**What the task asks:**
Begin with the first line of the listing and quote every line through the one containing "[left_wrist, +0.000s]"; give only those lines.

[Record set]

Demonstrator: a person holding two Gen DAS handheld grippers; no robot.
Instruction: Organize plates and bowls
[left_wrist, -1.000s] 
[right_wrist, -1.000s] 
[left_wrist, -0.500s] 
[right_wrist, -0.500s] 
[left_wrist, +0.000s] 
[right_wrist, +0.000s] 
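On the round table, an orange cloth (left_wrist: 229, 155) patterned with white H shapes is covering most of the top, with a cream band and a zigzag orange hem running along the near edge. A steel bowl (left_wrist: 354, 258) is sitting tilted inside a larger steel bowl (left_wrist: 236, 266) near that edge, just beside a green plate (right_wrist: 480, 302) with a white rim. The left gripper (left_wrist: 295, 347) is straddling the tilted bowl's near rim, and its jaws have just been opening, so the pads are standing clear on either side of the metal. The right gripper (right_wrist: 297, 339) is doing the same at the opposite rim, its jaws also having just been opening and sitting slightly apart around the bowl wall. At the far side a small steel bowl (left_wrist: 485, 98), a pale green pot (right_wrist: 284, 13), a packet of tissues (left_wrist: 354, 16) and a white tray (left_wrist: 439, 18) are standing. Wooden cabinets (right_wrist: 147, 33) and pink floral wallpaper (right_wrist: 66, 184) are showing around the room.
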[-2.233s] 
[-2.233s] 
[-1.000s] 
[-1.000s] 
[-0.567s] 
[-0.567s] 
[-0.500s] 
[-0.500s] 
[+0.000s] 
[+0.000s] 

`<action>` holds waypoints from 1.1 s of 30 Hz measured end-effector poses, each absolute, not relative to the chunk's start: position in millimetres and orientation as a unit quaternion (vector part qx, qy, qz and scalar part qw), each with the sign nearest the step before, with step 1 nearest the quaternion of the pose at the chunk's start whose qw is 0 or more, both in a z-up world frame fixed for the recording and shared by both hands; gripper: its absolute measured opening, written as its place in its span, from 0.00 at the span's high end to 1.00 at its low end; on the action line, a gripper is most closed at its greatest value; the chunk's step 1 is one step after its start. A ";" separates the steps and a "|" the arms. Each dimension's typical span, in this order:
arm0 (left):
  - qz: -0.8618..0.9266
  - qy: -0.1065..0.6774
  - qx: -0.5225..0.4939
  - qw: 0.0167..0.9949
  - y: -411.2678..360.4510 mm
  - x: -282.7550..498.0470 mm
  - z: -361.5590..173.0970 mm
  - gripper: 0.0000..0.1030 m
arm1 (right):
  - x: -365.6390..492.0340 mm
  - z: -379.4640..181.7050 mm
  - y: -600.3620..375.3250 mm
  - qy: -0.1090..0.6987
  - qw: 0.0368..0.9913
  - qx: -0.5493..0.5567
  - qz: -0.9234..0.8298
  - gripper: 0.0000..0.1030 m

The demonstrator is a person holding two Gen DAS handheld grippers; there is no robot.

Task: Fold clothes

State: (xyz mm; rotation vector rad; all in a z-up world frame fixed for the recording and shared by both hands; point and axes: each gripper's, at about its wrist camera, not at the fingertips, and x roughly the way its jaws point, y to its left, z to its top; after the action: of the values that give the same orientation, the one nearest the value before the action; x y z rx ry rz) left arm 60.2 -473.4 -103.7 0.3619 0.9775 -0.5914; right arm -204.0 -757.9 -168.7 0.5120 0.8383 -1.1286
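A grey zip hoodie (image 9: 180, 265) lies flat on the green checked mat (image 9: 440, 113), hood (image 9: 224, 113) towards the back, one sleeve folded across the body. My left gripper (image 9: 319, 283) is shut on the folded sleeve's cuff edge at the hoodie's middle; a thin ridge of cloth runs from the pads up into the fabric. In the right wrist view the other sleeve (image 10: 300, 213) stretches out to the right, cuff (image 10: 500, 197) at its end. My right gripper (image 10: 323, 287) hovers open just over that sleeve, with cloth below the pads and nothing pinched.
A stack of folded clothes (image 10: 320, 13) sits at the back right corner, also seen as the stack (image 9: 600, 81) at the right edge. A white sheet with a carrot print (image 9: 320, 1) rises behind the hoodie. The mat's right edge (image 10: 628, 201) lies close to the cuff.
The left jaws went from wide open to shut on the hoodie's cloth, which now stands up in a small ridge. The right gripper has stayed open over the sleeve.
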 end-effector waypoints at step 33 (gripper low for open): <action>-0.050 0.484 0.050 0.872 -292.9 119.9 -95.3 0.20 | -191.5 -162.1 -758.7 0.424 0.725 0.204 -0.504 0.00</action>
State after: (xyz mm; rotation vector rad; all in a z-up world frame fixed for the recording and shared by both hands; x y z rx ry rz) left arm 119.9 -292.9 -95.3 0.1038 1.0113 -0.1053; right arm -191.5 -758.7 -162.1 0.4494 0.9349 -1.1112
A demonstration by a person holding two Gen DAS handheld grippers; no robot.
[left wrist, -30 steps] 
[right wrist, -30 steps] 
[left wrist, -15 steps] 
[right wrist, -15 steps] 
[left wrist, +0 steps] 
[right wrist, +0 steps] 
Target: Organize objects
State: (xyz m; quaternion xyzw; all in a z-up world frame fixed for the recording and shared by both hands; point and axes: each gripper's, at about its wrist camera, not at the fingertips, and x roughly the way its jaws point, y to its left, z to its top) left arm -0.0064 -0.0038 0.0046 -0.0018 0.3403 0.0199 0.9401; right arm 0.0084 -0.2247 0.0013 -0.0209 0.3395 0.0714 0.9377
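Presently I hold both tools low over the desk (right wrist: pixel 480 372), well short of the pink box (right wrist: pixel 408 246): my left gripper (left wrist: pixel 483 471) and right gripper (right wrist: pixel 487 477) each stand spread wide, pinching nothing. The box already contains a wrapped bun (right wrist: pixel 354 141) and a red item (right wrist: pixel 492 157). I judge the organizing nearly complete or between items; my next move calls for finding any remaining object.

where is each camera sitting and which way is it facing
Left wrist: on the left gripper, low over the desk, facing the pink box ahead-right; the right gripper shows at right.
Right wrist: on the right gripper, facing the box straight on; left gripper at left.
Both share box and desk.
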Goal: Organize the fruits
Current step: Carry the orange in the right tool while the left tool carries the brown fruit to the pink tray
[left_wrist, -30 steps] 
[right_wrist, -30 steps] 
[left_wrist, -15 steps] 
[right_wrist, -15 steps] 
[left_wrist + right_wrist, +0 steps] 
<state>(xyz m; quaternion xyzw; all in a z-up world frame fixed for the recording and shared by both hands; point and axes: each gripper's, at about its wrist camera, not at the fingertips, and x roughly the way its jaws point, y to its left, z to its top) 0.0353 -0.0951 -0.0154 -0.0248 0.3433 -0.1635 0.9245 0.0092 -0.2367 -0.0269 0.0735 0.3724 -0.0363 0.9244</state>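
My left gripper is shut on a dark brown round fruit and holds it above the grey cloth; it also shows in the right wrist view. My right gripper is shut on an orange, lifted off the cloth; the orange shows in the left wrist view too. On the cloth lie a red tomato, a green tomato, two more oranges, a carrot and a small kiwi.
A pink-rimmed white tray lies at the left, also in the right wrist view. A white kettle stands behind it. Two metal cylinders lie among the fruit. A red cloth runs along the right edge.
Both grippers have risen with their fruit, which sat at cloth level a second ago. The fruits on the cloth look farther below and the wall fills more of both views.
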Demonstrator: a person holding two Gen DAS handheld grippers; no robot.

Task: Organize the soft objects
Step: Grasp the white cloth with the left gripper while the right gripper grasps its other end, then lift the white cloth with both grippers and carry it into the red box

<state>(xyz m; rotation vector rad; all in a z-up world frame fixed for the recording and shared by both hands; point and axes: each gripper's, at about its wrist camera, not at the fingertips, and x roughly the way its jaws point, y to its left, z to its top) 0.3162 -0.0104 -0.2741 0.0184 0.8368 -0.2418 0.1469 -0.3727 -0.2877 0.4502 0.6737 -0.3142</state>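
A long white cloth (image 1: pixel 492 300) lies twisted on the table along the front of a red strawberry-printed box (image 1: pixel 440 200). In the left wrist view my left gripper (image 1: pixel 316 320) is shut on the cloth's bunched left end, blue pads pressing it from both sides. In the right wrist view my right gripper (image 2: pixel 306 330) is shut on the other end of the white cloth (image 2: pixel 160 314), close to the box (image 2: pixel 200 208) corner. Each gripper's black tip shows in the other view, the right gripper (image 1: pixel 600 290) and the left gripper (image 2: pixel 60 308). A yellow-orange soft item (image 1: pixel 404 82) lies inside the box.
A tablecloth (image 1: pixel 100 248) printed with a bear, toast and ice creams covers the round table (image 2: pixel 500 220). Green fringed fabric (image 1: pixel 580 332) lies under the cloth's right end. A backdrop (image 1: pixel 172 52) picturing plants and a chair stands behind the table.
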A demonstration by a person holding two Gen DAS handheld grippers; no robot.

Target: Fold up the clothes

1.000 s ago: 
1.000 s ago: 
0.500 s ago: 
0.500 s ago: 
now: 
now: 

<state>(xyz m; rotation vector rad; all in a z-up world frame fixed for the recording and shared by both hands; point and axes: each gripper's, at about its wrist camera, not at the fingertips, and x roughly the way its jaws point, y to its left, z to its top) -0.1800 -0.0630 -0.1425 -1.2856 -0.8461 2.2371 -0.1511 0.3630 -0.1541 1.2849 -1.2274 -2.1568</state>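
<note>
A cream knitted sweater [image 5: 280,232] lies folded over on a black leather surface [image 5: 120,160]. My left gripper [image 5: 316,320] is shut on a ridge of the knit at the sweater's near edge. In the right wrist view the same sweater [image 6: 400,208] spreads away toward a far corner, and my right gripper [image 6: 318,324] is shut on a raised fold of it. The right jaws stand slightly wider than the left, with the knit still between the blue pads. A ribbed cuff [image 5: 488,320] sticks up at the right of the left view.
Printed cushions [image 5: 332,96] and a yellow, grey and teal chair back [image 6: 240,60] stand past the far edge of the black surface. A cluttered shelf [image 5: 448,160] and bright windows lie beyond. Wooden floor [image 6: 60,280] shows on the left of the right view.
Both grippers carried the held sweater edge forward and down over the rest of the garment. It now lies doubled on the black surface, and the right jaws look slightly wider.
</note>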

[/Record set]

**Written reply:**
Demonstrator: a person holding two Gen DAS handheld grippers; no robot.
Instruction: Organize plates and bowls
[left_wrist, -1.000s] 
[right_wrist, -1.000s] 
[left_wrist, -0.500s] 
[right_wrist, -0.500s] 
[left_wrist, +0.000s] 

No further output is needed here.